If you’ve heard one great myth about language, it’s probably the X-words for snow myth. It goes something like “Did you know that Eskimos have [some large number of] words for ‘snow’ ?”. It’s a myth, I assure you. And, furthermore, it’s one that’s already been written about by better authors and better linguists than I. Geoffrey K. Pullum has tackled it on Language Log, , and even given us a nice scholarly article on it, which you can access . There’s even a on the whole mess. It’s interesting stuff and I certainly suggest you check it out next time you’re reading by candlelight because the stupid white stuff has knocked out the power again. So it’s already been discussed and I’m gonna leave all that alone.

Instead, I’d like to suggest an alternative. English morphology (the way we create new words) is infinitely creative, as we learned last month from Corrine McCarthy. If any language should allow for hundreds of words for “crystalline water ice”, it should be English (and before the comment thread explodes, yes, there are many MANY languages whose morphology and borrowing practices would, in principle, allow for hundreds of words for … whatever. I’m glossing over that for rhetorical umpf). Anyway, as I was saying, given that English seems to love a good borrowed word (vuvuzela, anyone?) why don’t we have *more* words for snow than we do? It’s not that I’m sick of the unending portmanteaus beginning with snow-, it’s just that I think we can do better.

LOL snoInstead of snowmageddon, where we combine the perfectly dull Old English word ‘snow’ with the ultimately Hebrew-derived word ‘Armageddon’, let’s borrow some Turkish and talk about the kar-mageddon instead. It has a better feel to it and opens up a world of possible puns on karma, as well (“Oh hey, Bob, weather man said it’s gonna be a karmageddon tonight, better make sure your shovel is handy.” “Oh yeah, Ned, well, you know what they say, karmageddon’s a bitch!” … well, we’ll get one pun out of it, anyway). Or even better, just head outside, stand knee-deep in the stuff, raise your voice angrily at the sky and exclaim, in your strongest Klingon accent, chuchHommey! You’re sure to win the ‘Best Yard Decor’ vote from the Star Trek fans next door, at least.

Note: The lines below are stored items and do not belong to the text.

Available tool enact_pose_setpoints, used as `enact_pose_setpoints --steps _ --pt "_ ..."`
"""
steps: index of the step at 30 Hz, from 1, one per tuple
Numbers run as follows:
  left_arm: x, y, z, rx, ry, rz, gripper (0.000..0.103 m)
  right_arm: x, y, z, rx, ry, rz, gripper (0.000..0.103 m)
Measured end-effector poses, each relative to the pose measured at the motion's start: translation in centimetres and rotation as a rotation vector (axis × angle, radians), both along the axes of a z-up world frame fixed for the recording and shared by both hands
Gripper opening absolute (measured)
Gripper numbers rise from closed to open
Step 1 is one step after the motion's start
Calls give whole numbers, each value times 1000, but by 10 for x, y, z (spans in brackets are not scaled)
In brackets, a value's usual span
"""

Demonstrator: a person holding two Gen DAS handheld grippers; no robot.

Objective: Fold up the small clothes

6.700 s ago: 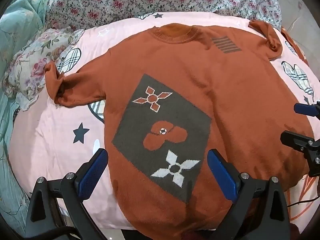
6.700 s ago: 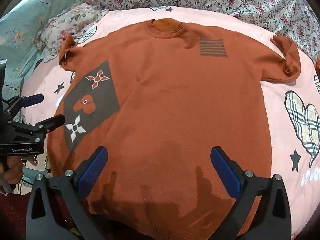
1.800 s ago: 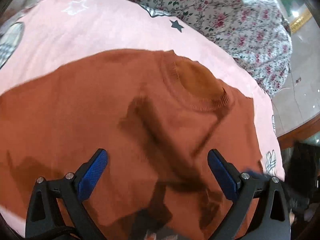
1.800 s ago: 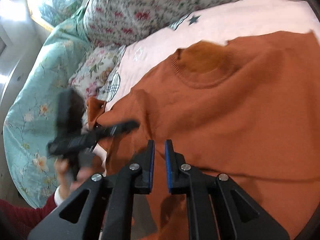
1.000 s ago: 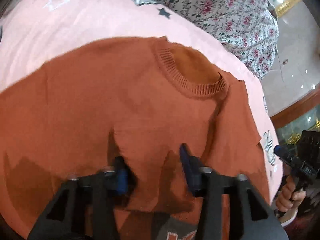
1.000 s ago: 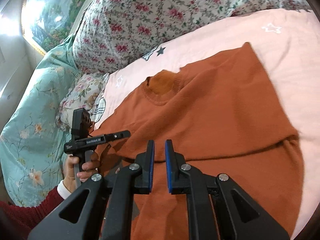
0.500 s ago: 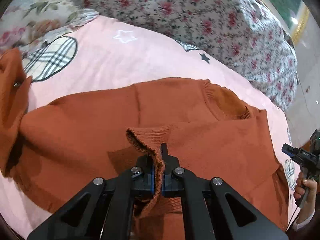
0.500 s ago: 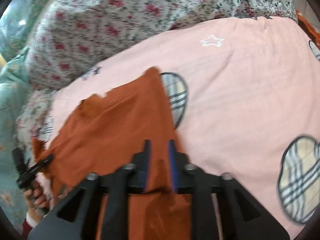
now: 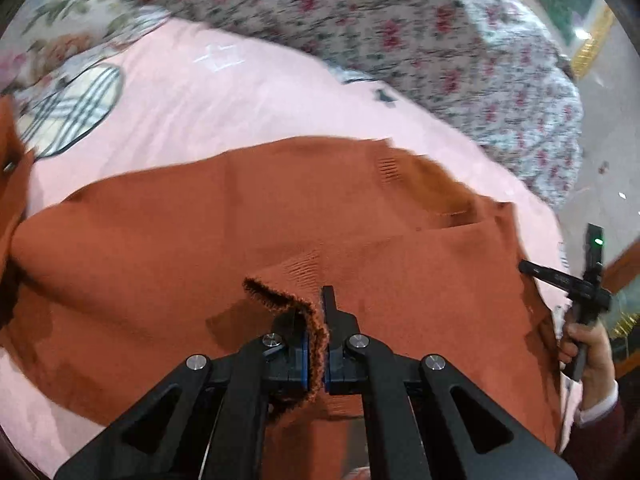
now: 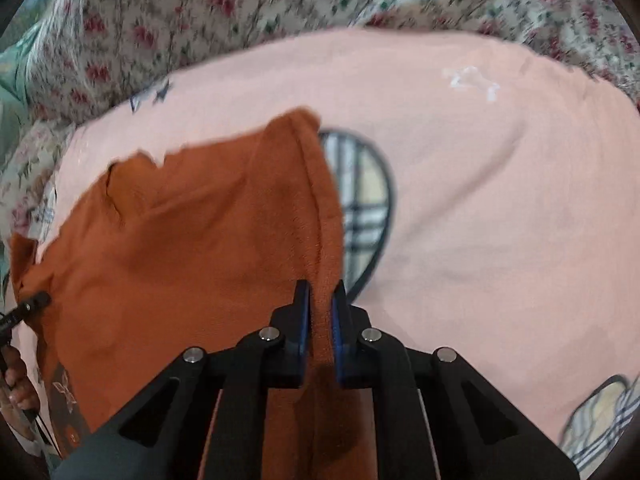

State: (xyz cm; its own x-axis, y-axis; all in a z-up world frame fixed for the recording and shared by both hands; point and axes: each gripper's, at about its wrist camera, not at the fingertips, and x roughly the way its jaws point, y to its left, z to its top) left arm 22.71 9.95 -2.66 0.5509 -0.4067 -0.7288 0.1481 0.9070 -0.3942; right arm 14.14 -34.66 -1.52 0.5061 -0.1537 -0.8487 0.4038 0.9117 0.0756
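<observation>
A rust-orange knit sweater (image 9: 168, 240) lies partly folded on a pink bedsheet (image 9: 208, 112). My left gripper (image 9: 316, 320) is shut on a ribbed edge of the sweater and holds it lifted over the body of the garment. My right gripper (image 10: 320, 304) is shut on a folded edge of the sweater (image 10: 192, 248), with the fold running away from the fingers. The right gripper also shows in the left wrist view (image 9: 576, 284), held in a hand at the far right. The sweater's dark patterned panel (image 10: 66, 412) peeks out at lower left.
A floral quilt (image 9: 420, 32) lies bunched behind the sheet, and it also shows in the right wrist view (image 10: 200, 12). Plaid heart prints (image 10: 360, 208) mark the pink sheet (image 10: 500, 200). A loose orange sleeve (image 9: 12, 168) lies at the left edge.
Both grippers have carried their sweater edges a little farther across the bed. The views are motion-blurred. Both stay shut on the fabric.
</observation>
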Motion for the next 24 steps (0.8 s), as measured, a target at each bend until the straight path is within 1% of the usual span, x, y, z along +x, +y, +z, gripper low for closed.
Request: enact_pose_setpoints --steps 1,2,3,4,5,6,7,8,10,11,12,13,14,15,16,17,18,20,22,23,24 --pt "0 -6 2 -11 -7 -20 3 -3 -9 4 -6 -11 -15 9" --pt "1 -12 2 -6 -12 -35 3 -6 -17 6 -5 -17 -37 4" --pt "3 -17 0 9 -10 -37 3 -10 -28 7 -26 -14 -82 0" --pt "5 -20 -4 24 0 -36 3 -13 -38 7 -42 -8 -124 0" --pt "7 -22 -10 31 20 -32 3 -18 -50 5 -13 -8 -158 0" --pt "8 -21 -16 29 36 -28 3 -22 -55 4 21 -13 -167 1" --pt "8 -20 -20 27 47 -23 3 -25 -53 7 52 -32 -160 1" --pt "7 -18 -23 22 53 -18 3 -27 -47 11 55 -45 -144 2" --pt "5 -14 -27 13 60 -10 3 -21 -23 17 36 -54 -71 18" --pt "4 -13 -28 9 64 -7 3 -18 -12 17 26 -50 -38 48" --pt "4 -12 -28 8 66 -8 3 -12 -4 16 4 -36 -20 74" --pt "4 -12 -28 11 65 -9 3 -7 3 13 -34 -21 -13 77" --pt "3 -12 -28 20 62 -12 3 -4 7 10 -71 -11 -12 76" --pt "3 -13 -27 30 61 -14 3 1 10 4 -106 25 -15 57" --pt "4 -14 -25 46 61 -13 3 6 9 -2 -100 56 -10 31" --pt "4 -14 -21 67 55 -10 3 7 9 -4 -72 56 -4 15" --pt "3 -14 -16 83 37 -8 3 7 7 -1 -63 45 -9 14" --pt "1 -14 -12 120 5 -7 3 4 1 8 -82 27 -28 14" --pt "6 -16 -24 168 45 -9 4 -1 -9 4 -65 23 -57 14" --pt "7 -15 -32 177 62 -9 4 -2 -14 2 -40 15 -67 14" --pt "6 -15 -33 173 61 -6 4 -3 -18 3 -20 1 -77 14"
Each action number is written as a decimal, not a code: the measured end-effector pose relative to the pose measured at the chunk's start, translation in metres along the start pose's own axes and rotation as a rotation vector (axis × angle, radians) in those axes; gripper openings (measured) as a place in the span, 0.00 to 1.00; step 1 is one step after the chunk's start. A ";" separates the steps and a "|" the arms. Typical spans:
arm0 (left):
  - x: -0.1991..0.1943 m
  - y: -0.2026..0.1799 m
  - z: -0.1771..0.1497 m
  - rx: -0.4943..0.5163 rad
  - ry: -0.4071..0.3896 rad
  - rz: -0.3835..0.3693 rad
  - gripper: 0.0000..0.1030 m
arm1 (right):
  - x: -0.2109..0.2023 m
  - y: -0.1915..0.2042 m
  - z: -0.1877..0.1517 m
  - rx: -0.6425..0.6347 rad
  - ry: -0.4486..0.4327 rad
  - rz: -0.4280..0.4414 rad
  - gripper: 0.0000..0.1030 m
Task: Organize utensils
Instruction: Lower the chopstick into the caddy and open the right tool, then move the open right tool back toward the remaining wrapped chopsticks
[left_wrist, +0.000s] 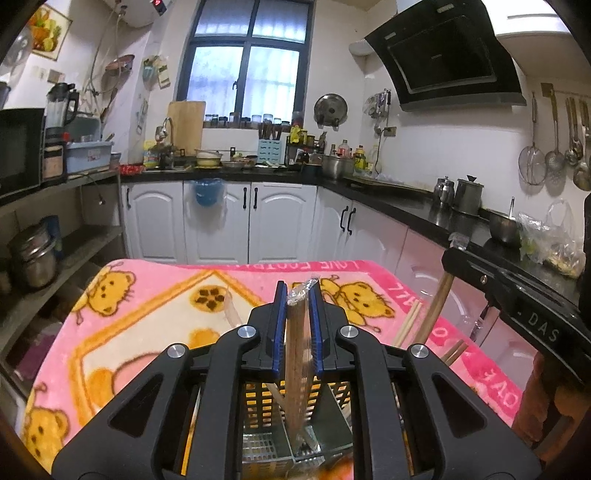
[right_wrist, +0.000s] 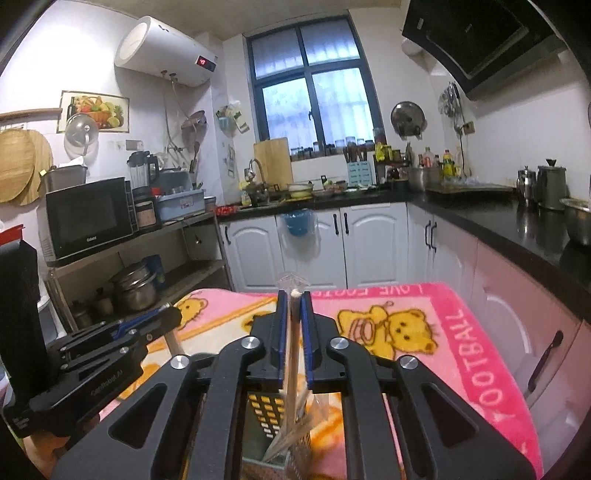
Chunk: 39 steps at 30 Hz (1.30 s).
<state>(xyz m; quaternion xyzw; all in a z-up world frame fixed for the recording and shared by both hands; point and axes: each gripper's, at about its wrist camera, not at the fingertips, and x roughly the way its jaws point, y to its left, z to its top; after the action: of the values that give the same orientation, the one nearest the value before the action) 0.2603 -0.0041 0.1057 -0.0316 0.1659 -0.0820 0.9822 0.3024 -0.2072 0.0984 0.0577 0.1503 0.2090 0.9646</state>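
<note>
My left gripper (left_wrist: 297, 295) is shut on a plastic-wrapped bundle of wooden chopsticks (left_wrist: 296, 339). The bundle stands upright with its lower end in a perforated utensil holder (left_wrist: 258, 406) under the jaws. My right gripper (right_wrist: 294, 301) stands open by a sliver around a thin wrapped wooden stick (right_wrist: 293, 354), whose lower end also rests in the utensil holder (right_wrist: 264, 410). In the left wrist view the right gripper (left_wrist: 458, 254) is to the right, just above loose chopsticks (left_wrist: 406, 325). In the right wrist view the left gripper (right_wrist: 166, 319) is close on the left.
The holder sits on a pink bear-print blanket (left_wrist: 147, 314) (right_wrist: 461, 350) over a table. White cabinets and a black counter (right_wrist: 517, 229) with pots run behind and to the right. An open shelf with a microwave (right_wrist: 88, 218) and pots stands at the left.
</note>
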 end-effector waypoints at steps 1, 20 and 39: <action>-0.001 0.000 0.000 -0.001 0.001 -0.004 0.07 | -0.002 -0.001 0.000 0.007 0.004 0.003 0.14; -0.033 0.000 0.002 -0.038 0.036 -0.018 0.42 | -0.051 -0.009 -0.004 0.019 0.054 -0.001 0.29; -0.083 0.005 -0.032 -0.080 0.064 -0.042 0.64 | -0.109 -0.016 -0.033 0.077 0.086 0.013 0.41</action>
<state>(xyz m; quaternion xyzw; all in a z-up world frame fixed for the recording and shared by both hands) 0.1729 0.0137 0.1022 -0.0715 0.1995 -0.0966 0.9725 0.2037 -0.2665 0.0938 0.0867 0.1992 0.2117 0.9529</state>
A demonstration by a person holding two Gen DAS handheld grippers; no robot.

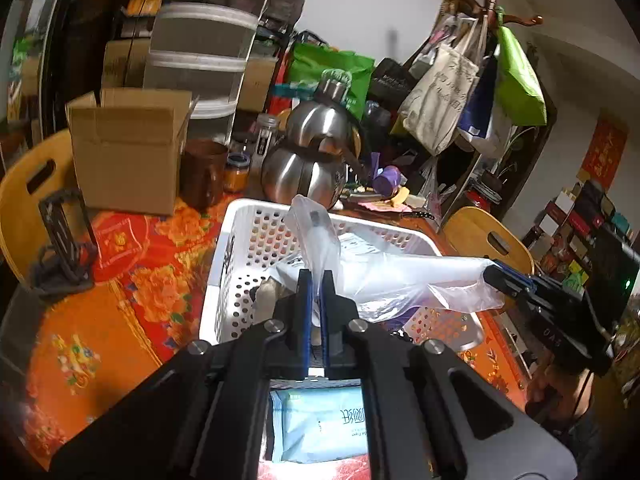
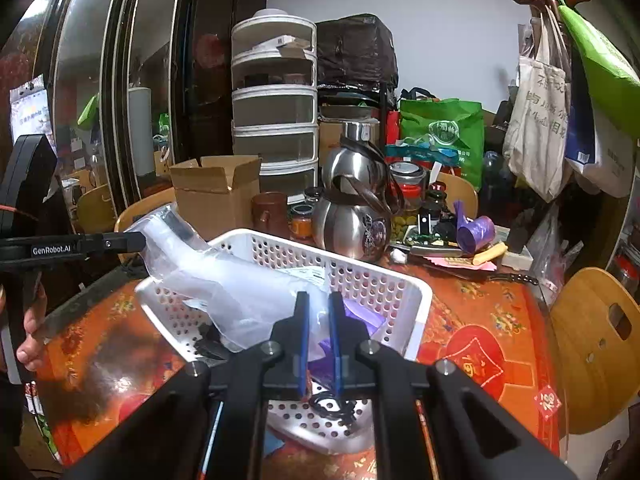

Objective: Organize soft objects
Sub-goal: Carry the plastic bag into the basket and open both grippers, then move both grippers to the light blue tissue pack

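Observation:
A clear plastic bag (image 1: pixel 400 272) hangs stretched between both grippers above a white perforated basket (image 1: pixel 240 240). In the left wrist view my left gripper (image 1: pixel 318 280) is shut on one end of the bag, and the right gripper (image 1: pixel 508 280) pinches the other end at the right. From the right wrist view my right gripper (image 2: pixel 319 304) is shut on the bag (image 2: pixel 224 280), while the left gripper (image 2: pixel 132 242) holds the far end at the left. The basket (image 2: pixel 400 280) holds a purple soft item (image 2: pixel 360 316) and some packets. A light blue tissue pack (image 1: pixel 320 424) lies below the left gripper.
The table has an orange-red flowered cloth (image 1: pixel 120 312). Behind the basket stand a cardboard box (image 1: pixel 128 152), a brown mug (image 1: pixel 204 172), two steel kettles (image 1: pixel 308 168) and a purple bag roll (image 2: pixel 476 232). A black stand (image 1: pixel 64 240) is at left; wooden chairs (image 2: pixel 592 344) flank the table.

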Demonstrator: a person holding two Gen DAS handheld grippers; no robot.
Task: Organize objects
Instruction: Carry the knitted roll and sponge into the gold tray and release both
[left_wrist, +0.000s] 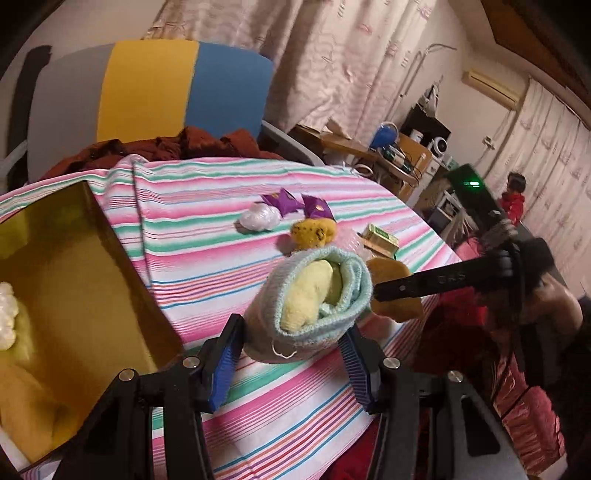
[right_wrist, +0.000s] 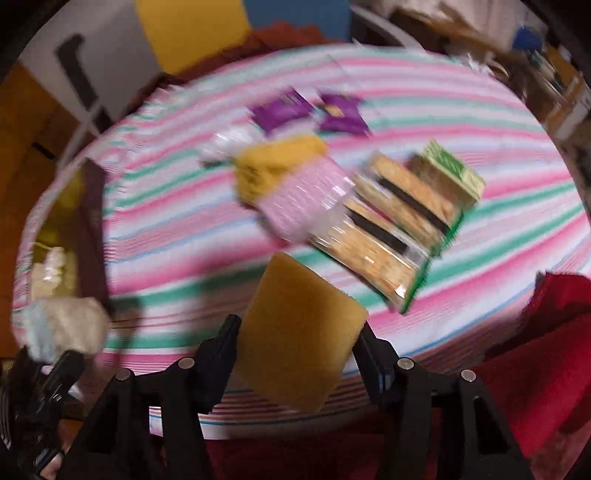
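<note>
dim warm indoor light; left wrist view fairly sharp, right wrist view motion-blurred; fisheye edges bend and darken.

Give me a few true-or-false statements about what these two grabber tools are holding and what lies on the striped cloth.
1. The left gripper holds a rolled pale blue sock. True.
2. The right gripper holds nothing. False: its fingers clamp a yellow sponge.
3. Two purple packets lie on the striped cloth. True.
4. The gold box is shut with a lid. False: it stands open, with something white inside.
5. The cracker package is inside the box. False: it lies on the cloth.
</note>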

Other, more mundane, cold weather events may include a lovely evening of hot cocoa and elurra (Basque), a miserable morning driving through a yuki (Japanese) drizzle, a soporific night nodding off to Old Man Winter snjór-ing (Icelandic) out our window panes, or, if it’s a snow like we had in Central Texas, barely a dusting of the stuff, let’s borrow from Albanian and call it like it is — a total borë.

So how about that? In a language where we’ve welcomed crazy words like autochthonous and lingerie, surely a couple new words for snø (Norwegian) would be welcomed by winter’s journalistic zeitgeist. Let’s get to it. And maybe next time you hear someone talk about “117 words for snow” … maybe they’ll just be talking about English.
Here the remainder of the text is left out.